Дима тихо, но твёрдо приложил другую руку к её губам.
— Слушай меня... Она жива. Жива! — сказал он, вполголоса, почти шепотом, но каждое слово резало, как лезвие. — Я отправил её в столицу, к семье.
Поняла? Жива!
Марина застыла, взгляд расширился, губы зашевелились, слёзы сразу потекли.
— Ч...Что... Жива...?
— Да. — он чуть кивнул, тяжело вздыхая. — Вика в порядке. Общаться с ней нельзя, ты это знаешь. Тебе достаточно только знать, что она дома,
в безопасности, с семьёй.
— Жива... Дима... — тихо выдохнула она, словно сама боялась поверить.
— Марина, об этом знают только один человек и я. Никому ни слова. Даже Игорю.
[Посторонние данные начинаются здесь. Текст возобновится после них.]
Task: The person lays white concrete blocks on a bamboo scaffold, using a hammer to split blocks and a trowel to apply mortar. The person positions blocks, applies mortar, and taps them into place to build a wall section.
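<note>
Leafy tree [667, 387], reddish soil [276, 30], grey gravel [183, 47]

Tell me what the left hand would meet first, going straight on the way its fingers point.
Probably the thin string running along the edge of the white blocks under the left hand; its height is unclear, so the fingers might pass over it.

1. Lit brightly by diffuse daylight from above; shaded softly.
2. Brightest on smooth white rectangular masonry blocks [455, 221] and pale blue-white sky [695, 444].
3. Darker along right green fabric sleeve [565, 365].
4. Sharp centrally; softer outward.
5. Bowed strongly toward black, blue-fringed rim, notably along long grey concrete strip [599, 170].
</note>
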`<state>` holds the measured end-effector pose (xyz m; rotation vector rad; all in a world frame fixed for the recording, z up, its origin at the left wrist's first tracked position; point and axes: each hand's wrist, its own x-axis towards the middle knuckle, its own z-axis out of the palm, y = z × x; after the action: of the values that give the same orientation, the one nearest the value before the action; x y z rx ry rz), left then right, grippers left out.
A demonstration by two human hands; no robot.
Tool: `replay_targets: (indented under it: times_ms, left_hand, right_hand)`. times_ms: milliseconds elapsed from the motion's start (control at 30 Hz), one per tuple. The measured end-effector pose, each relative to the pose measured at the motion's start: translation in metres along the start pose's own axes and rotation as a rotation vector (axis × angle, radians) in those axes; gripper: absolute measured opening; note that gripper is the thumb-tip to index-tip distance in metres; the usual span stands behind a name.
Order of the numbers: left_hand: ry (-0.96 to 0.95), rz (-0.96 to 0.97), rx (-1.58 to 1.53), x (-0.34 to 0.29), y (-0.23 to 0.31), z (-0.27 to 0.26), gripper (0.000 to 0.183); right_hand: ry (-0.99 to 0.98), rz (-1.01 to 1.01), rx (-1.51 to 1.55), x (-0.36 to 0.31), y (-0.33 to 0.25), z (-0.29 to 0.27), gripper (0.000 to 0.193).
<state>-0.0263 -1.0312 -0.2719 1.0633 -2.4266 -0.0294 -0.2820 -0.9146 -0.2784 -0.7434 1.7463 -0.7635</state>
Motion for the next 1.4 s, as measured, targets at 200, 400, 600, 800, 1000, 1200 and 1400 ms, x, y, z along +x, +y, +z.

Иначе её жизнь окажется под угрозой.
— Я никому, никогда и ничего не скажу... — прошептала она, сжав кулаки и стараясь проглотить рыдания.
Дима кивнул, медленно отворачиваясь, и начал идти прочь, обратно к магазину.
— Дим... — крикнула она вслед, дрожащим голосом. — Как ты живёшь?..
Он не обернулся.
Вздохнул, голос почти исчез:
— Живу...
И шагнул дальше, растворяясь в толпе, оставляя Марину с разбитым сердцем на холодной улице, под свинцовым зимним небом.
Ветер скользил по её щекам, смывая слёзы, но не смывая горькой правды: Вика жива, но её душа тоже раненая,
и она знала — никто уже не вернёт им прошлое...
Дима лежал на кровати, тело ватное, голова раскалывалась, а каждый мускул ныл от вчерашнего алкоголя.
Он не сразу проснулся от звонка в дверь — сначала это был просто раздражающий звук, вторгающийся в сон, но звонки продолжались,
настойчиво, без передышки.
Медленно, словно каждое движение давалось с огромным усилием, он поднял руку, провёл ею по лицу, потом с трудом сел на край кровати,
ноги подкосились, спина ныла, голова кружилась.
Он открыл дверь и перед ним стояли Каглай и Буйвол.
Дима с трудом выдавил:
— Чё надо?
Они даже не стали дожидаться приглашения, спокойно и уверенно вошли, словно знали, что имеют полное право быть здесь.
Буйвол сделал шаг , положил ладонь на плечо Димы, и голос его прозвучал с мягкой тенью сожаления:
— Маринка сказала, что видела, как ты в магазине водку покупал... Сказала, что бухаешь...
Дима отстранился, буркнув:
— Больничку не вызывал! Лечить меня не надо!
Буйвол подошёл чуть ближе, глаза чуть смягчились, дыхание его было ровным:
— Дим... прости меня... Правда, тогда я был жестко не в себе. Ванька — брат мой, родной человек... крышей поехал просто от боли.
Если бы вернуть всё назад... Я скандалил с Мариной, мы много говорили... Я не прав был. Поверь, я хотел бы повернуть время, исправить всё,
сделать иначе...
Дима молчал, ощущая, как напряжение медленно сползает с его плеч, как будто каждое слово Буйвола отпускало его боль на секунду.
Каглай шагнул ближе, тихо, но уверенно:
— И меня прости, Дим... Сам понимаешь, жизнь сука такая... Как живём, чем занимаемся... Крыша иногда сходит с ума. Я должен был быть рядом,
горой встать за тебя, так, как ты был за меня тогда, когда... каждый называл меня выродком...
Дима посмотрел на них, тяжело вздохнул и с ухмылкой, сквозь усталость и боль, пробормотал:
— Смотрю на вас... как на двух телочек, тут стоите, жмётесь, стесняетесь .
Смех, сначала тихий, потом чуть громче, разрядил атмосферу.
Они двинулись ближе, крепко обнялись, по-дружески, по-мужски.
Объятие было тихим признанием: здесь, среди боли и усталости, была дружба, которой хватало, чтобы стоять дальше, чтобы жить...
Каглай хлопнул в ладоши, словно объявляя ритуал завершённым, и с лёгкой улыбкой сказал:
— Ну что, Дёготь, пиздуй в душ! Олимп ждёт тебя!